» **Problem description**
Each line holding the string "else" is to be copied from the data.

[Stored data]
....................

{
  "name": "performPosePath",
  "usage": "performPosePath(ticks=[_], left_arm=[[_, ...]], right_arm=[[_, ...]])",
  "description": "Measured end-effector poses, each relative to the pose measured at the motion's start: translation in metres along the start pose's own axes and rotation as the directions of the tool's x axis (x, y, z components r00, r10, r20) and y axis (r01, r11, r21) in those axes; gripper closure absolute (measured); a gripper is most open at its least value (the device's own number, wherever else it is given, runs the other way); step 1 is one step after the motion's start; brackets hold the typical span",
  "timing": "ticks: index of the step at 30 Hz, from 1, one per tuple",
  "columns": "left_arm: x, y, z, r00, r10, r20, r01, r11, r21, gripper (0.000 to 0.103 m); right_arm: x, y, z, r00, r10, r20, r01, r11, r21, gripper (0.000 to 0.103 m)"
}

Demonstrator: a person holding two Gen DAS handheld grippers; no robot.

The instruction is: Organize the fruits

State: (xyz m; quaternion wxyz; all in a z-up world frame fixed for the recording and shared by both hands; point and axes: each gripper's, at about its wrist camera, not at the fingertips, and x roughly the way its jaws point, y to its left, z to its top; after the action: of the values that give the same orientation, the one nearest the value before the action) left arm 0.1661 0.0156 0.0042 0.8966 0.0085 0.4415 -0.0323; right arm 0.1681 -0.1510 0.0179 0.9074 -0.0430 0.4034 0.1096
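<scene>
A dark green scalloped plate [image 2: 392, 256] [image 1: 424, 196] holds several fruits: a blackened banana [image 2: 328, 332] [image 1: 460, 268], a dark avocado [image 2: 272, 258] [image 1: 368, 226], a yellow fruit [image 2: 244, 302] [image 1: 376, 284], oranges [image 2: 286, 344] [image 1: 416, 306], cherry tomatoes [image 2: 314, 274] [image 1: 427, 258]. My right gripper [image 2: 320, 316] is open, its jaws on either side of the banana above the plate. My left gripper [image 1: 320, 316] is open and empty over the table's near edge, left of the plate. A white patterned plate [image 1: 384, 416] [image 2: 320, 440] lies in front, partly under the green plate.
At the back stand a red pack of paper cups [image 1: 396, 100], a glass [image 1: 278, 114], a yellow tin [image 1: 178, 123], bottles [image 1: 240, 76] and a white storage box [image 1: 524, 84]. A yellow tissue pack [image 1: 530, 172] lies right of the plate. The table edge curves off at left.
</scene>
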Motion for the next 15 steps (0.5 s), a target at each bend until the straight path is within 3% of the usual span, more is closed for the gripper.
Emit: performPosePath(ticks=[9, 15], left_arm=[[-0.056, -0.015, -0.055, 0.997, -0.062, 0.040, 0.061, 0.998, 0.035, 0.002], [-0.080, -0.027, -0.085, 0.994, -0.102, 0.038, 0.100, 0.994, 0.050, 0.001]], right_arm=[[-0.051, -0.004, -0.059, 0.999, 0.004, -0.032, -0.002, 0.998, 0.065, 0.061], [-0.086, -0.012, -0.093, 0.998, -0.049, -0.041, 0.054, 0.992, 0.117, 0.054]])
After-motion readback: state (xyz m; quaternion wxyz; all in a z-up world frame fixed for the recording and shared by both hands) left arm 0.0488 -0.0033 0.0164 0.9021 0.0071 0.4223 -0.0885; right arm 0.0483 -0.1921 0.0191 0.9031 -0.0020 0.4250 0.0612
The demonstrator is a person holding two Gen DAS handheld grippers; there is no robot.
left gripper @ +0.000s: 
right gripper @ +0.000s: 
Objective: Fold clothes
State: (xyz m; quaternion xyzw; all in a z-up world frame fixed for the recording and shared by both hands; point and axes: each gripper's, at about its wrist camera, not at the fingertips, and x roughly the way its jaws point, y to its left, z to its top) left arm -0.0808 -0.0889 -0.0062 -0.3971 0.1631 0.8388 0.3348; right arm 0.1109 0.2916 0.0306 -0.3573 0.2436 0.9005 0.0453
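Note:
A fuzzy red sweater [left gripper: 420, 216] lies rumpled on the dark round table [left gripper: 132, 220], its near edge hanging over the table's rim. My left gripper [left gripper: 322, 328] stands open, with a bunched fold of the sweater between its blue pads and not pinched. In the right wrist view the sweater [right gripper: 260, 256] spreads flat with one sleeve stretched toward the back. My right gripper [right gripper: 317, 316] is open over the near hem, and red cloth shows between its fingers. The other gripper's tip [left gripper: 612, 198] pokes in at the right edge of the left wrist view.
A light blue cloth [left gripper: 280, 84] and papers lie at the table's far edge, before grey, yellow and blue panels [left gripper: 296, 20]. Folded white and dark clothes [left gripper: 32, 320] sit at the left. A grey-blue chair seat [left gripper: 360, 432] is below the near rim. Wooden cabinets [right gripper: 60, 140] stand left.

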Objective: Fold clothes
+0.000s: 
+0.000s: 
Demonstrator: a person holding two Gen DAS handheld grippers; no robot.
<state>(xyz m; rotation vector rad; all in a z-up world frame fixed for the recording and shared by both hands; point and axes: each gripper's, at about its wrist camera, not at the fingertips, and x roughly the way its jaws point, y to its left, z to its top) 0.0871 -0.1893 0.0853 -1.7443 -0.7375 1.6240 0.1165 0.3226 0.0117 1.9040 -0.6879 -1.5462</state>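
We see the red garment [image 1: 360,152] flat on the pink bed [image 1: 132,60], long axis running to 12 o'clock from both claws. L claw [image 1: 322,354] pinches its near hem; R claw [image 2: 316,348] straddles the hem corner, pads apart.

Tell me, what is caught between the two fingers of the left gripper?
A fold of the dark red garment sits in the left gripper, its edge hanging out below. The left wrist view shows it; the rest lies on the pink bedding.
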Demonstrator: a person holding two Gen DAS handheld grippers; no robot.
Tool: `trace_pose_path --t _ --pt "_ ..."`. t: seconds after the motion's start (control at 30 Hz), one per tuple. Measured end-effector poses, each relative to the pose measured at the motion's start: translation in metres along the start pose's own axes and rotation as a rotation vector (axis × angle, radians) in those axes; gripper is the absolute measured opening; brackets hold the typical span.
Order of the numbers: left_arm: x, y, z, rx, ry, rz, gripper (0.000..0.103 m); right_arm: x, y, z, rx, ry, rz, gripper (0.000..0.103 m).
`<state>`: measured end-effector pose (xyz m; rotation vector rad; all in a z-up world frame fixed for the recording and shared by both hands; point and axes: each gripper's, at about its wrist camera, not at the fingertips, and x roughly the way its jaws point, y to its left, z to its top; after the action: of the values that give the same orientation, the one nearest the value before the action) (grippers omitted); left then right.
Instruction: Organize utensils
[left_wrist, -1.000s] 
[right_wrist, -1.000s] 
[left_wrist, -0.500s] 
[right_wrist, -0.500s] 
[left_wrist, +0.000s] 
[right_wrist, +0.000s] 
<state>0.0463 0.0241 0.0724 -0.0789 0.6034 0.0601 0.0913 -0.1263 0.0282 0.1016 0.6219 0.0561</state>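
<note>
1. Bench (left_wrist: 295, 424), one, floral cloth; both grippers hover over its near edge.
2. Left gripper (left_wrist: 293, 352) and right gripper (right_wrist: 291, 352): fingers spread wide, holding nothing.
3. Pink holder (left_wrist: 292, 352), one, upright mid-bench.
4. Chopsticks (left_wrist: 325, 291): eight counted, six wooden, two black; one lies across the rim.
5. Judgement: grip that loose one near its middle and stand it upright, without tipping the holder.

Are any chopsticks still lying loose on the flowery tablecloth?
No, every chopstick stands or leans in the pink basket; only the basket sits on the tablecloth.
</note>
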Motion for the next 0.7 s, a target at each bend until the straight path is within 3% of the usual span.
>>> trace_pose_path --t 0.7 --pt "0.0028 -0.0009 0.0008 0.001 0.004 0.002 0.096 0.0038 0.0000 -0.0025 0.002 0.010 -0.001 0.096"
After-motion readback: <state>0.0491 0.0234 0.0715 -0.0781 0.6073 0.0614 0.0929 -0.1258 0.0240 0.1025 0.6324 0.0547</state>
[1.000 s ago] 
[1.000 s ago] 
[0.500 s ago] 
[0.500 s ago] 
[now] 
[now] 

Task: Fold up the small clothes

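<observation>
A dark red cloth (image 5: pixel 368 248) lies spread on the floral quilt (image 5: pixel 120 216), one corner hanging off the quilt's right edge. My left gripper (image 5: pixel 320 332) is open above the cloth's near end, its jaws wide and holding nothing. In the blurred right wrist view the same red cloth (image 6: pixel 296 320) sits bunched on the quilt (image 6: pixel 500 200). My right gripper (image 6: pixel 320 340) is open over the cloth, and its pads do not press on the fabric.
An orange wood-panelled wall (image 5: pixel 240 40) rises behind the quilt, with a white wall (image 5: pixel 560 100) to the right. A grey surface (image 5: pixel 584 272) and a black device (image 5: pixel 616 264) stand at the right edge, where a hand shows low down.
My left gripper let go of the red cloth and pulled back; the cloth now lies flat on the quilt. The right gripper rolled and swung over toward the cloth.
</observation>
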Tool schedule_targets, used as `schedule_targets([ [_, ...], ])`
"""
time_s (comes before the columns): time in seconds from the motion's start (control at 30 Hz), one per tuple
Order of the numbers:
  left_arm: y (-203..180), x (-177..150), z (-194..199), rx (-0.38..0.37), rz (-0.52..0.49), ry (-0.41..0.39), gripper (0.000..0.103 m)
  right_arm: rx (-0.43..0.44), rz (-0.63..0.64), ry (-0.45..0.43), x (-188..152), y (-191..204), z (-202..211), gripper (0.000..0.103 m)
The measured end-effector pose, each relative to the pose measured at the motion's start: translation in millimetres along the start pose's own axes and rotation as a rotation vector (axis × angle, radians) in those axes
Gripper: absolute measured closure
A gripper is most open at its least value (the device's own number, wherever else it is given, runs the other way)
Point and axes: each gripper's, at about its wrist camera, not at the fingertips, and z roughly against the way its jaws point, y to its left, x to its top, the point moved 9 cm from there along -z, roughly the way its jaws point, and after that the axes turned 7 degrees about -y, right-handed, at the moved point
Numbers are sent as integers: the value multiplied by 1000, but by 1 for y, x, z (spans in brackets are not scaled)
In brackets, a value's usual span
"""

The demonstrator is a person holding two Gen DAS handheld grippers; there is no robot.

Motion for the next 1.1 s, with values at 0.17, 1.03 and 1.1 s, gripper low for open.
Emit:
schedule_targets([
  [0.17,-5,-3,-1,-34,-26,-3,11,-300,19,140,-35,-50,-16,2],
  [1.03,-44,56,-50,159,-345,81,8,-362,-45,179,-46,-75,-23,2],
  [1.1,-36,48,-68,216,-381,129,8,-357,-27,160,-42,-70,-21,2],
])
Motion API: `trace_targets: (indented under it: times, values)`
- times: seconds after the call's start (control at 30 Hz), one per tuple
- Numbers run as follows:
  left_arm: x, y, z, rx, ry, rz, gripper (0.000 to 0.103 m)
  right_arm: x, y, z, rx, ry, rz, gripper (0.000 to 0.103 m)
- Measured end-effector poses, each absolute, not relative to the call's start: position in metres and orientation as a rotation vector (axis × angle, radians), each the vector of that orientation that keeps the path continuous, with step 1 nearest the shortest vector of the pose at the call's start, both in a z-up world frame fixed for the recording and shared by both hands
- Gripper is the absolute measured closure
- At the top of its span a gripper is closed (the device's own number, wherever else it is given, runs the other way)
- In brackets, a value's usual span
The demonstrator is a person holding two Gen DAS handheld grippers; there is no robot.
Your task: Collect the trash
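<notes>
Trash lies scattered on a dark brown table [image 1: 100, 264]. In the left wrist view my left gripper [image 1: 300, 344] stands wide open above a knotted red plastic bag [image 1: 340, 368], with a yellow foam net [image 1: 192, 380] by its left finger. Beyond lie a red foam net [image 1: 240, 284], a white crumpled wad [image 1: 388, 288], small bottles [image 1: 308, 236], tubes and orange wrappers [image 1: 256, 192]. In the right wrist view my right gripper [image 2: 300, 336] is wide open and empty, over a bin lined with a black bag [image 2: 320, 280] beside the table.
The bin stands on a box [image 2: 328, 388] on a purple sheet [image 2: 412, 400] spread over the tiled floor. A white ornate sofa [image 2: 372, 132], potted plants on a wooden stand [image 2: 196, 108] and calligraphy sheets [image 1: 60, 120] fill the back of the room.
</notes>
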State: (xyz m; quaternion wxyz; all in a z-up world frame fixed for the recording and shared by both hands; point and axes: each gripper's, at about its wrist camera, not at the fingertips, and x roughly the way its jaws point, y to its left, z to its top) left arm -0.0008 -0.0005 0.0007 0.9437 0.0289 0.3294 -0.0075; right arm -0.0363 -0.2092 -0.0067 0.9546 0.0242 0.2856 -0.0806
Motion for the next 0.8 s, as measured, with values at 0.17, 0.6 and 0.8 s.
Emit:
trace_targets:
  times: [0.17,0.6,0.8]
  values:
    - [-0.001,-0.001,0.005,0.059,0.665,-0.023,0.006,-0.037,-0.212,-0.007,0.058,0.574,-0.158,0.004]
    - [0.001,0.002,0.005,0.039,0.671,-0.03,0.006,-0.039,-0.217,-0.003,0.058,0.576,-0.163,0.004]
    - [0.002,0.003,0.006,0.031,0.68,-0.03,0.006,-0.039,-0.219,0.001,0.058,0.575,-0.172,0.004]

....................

» **Your response**
  "description": "Measured end-effector poses, each relative to the pose measured at the motion's start: translation in metres along the start pose's own axes and rotation as the directions of the tool's x axis (x, y, z components r00, r10, r20) and y axis (r01, r11, r21) in those axes; gripper closure absolute (measured); a gripper is most open at its least value (the device's own number, wherever else it is given, runs the other way); step 1 is one step after the motion's start; brackets hold the typical span",
A gripper is most open at its least value (the device's own number, wherever else it is given, runs the other way)
- At the top of its span a gripper is closed (the device's own number, wherever else it is given, runs the other way)

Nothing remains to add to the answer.